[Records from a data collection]

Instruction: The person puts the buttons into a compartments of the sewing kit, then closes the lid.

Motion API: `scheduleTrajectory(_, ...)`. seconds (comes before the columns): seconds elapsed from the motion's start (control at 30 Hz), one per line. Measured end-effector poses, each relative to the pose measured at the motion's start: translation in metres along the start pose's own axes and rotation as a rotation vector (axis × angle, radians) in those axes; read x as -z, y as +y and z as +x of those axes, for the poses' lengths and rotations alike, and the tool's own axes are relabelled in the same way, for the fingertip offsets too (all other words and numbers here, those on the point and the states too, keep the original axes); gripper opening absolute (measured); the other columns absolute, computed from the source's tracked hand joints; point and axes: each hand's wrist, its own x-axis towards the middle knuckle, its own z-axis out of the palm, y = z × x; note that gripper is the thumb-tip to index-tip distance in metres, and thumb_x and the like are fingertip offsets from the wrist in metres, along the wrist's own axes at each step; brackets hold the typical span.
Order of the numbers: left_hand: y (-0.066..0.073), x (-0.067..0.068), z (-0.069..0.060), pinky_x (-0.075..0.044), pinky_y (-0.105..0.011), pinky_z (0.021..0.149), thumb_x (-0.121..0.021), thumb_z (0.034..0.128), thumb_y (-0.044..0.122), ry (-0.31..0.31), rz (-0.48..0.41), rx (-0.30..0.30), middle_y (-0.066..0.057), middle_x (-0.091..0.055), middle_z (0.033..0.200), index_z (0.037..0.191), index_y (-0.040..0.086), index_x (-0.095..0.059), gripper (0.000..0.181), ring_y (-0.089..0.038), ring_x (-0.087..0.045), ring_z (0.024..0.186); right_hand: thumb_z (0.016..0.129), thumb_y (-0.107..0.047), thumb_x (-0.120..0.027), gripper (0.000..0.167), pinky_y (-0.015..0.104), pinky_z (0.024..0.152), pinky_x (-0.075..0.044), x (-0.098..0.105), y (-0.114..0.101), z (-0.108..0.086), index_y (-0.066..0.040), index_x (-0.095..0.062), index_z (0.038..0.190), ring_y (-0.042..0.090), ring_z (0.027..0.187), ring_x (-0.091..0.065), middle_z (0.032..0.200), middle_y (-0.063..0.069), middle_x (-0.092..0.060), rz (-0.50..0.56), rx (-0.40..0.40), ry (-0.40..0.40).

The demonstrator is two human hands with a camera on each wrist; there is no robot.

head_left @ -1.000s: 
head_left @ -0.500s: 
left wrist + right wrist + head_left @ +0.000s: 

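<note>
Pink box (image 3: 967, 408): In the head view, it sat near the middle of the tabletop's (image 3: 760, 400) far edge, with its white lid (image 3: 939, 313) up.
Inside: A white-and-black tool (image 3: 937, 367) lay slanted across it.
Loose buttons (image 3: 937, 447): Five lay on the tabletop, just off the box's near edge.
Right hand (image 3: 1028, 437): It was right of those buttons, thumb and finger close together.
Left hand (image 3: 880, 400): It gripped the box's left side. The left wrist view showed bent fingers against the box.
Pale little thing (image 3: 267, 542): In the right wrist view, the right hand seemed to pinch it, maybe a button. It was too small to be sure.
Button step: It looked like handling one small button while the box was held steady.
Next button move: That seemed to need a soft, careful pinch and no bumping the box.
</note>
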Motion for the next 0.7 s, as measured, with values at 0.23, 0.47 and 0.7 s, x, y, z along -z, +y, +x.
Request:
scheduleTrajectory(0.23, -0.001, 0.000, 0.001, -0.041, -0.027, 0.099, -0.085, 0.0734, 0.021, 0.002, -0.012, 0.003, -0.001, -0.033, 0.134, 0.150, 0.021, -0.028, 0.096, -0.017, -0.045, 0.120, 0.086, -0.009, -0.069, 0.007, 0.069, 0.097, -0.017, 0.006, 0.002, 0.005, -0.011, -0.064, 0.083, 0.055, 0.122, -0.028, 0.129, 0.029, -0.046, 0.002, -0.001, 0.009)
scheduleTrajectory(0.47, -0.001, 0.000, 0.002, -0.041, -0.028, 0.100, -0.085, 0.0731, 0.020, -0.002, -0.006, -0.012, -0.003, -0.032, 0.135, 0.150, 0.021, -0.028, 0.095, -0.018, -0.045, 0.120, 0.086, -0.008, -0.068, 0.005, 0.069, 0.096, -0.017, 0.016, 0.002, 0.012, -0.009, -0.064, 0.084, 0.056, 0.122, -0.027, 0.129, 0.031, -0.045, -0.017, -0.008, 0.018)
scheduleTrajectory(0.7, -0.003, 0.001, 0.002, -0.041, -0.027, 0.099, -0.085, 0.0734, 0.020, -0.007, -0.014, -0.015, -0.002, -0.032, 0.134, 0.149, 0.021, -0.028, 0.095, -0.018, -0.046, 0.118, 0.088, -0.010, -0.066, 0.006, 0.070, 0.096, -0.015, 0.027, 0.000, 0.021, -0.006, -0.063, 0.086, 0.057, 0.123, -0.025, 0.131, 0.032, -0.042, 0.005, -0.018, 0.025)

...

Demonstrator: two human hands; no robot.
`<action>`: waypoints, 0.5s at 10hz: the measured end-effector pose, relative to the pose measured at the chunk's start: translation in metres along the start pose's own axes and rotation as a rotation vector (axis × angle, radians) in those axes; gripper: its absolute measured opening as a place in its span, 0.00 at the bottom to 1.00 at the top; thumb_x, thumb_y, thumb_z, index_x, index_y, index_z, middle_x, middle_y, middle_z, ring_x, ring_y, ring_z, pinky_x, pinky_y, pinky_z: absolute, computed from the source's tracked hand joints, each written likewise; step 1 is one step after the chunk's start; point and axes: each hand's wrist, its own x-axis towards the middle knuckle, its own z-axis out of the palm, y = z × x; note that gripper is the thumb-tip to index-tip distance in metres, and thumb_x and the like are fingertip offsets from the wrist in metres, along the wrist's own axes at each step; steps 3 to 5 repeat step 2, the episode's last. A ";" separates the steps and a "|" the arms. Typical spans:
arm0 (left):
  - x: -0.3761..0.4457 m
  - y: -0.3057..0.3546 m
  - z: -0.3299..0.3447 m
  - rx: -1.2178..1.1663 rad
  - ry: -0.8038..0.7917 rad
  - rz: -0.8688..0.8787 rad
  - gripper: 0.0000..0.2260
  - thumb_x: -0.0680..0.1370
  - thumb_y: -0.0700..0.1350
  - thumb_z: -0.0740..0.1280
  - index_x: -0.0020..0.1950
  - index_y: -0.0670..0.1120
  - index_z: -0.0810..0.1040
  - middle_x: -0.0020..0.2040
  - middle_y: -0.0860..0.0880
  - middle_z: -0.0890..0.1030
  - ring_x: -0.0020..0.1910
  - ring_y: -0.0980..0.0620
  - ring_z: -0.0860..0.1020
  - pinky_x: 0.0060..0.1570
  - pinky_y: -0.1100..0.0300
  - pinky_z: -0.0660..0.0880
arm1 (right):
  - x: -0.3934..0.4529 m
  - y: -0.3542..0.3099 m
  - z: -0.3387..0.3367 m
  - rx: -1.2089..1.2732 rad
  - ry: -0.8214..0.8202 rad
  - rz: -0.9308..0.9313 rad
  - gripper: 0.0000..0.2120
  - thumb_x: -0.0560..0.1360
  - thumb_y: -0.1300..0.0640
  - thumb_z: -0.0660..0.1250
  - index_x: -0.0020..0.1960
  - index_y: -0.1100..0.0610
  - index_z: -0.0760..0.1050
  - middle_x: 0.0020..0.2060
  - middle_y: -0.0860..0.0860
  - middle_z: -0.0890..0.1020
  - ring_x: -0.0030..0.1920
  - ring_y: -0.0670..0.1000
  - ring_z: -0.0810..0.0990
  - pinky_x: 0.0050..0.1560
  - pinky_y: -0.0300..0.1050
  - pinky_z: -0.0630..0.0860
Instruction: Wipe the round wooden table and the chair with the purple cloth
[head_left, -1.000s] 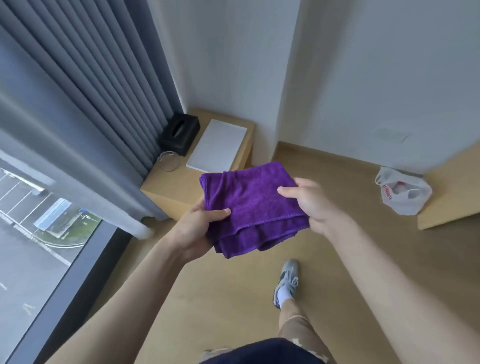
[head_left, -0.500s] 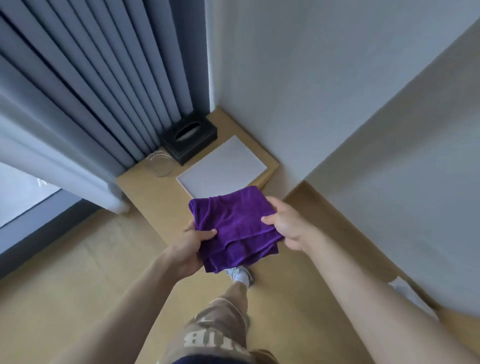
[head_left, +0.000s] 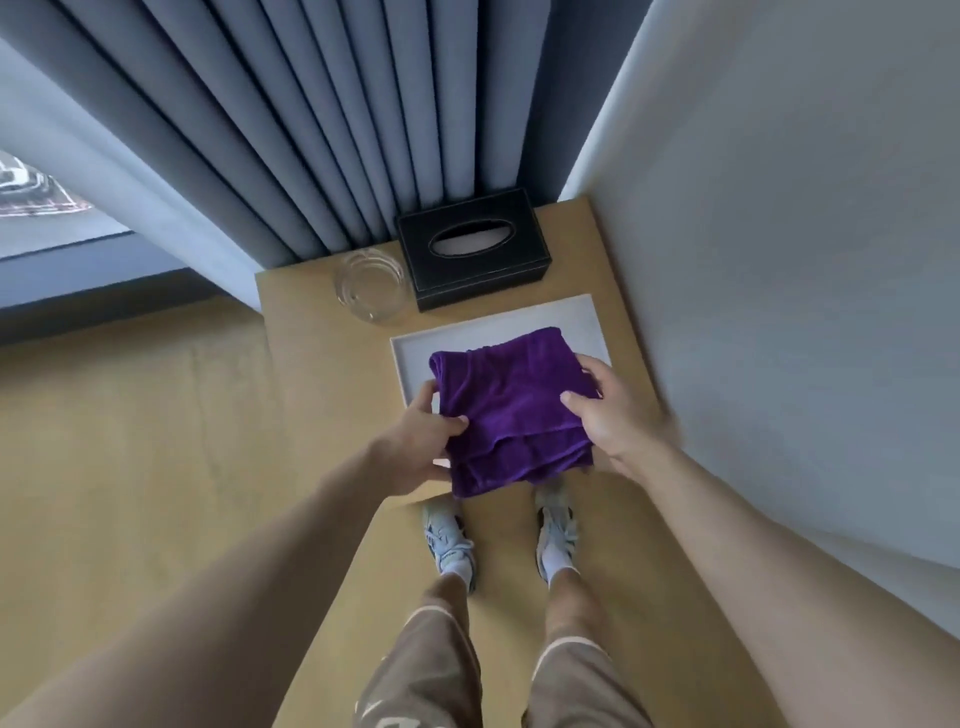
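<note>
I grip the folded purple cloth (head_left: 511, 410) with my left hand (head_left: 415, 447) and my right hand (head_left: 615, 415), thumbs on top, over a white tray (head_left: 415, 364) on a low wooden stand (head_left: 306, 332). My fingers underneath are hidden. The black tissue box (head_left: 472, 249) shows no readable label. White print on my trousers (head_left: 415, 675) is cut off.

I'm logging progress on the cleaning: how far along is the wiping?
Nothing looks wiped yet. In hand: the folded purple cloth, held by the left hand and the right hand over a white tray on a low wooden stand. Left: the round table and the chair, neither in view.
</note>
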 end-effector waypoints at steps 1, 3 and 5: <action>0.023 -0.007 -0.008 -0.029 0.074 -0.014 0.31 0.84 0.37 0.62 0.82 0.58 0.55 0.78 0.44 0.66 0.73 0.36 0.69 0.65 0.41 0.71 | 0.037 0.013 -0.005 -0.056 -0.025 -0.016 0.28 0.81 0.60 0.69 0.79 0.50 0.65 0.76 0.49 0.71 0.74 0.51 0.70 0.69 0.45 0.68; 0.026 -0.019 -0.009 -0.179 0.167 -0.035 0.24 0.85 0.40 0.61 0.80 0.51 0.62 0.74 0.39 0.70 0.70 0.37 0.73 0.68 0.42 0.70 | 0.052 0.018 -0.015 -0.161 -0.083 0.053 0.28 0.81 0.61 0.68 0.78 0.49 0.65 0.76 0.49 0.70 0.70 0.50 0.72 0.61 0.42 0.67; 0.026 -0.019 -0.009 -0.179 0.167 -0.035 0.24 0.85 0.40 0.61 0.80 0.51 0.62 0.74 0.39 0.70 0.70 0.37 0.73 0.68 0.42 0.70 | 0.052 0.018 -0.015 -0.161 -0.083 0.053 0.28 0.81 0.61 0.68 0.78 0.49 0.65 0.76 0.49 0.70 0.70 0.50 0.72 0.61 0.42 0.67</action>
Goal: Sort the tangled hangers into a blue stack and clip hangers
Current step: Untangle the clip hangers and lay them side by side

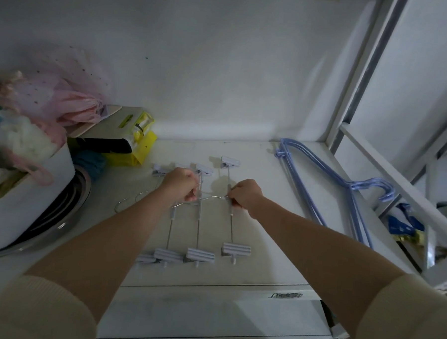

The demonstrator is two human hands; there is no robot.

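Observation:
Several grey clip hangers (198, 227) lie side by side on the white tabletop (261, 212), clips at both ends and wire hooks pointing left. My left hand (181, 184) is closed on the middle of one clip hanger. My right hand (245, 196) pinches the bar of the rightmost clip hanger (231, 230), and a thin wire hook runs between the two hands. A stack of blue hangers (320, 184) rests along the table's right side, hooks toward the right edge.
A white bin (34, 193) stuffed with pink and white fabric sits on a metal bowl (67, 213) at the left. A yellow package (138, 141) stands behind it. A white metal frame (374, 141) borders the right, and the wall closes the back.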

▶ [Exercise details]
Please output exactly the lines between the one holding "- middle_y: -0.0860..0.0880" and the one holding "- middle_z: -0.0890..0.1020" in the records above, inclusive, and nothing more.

▶ [Exercise solution]
  - middle_y: -0.0860..0.0880
  - middle_z: -0.0890..0.1030
  - ring_x: -0.0020..0.1910
  - ring_y: -0.0980..0.0620
  - ring_z: -0.0860..0.1020
  - pinky_x: 0.0060..0.1570
  - pinky_y: -0.1100..0.0300
  - pinky_z: -0.0660..0.0880
arm1 (right):
  - x: -0.3934..0.4529 m
  - y: -0.3542..0.3099 m
  - z: -0.3387..0.3367 m
  - rx: -1.2089..1.2732 rad
  - ry: -0.8214..0.8202 rad
  - rz: -0.9308..0.9313 rad
  - gripper: 0.0000..0.2120
  - thumb_x: -0.0560..0.1360
  - thumb_y: -0.1300..0.0640
  - thumb_z: -0.0660..0.1250
  - index_x: -0.0020..0.1960
  - index_y: -0.1100..0.0610
  - index_z: -0.0760..0.1050
  - middle_x: 0.0020..0.2060
  - middle_y: -0.0860..0.0860
  - middle_z: -0.0890..0.1020

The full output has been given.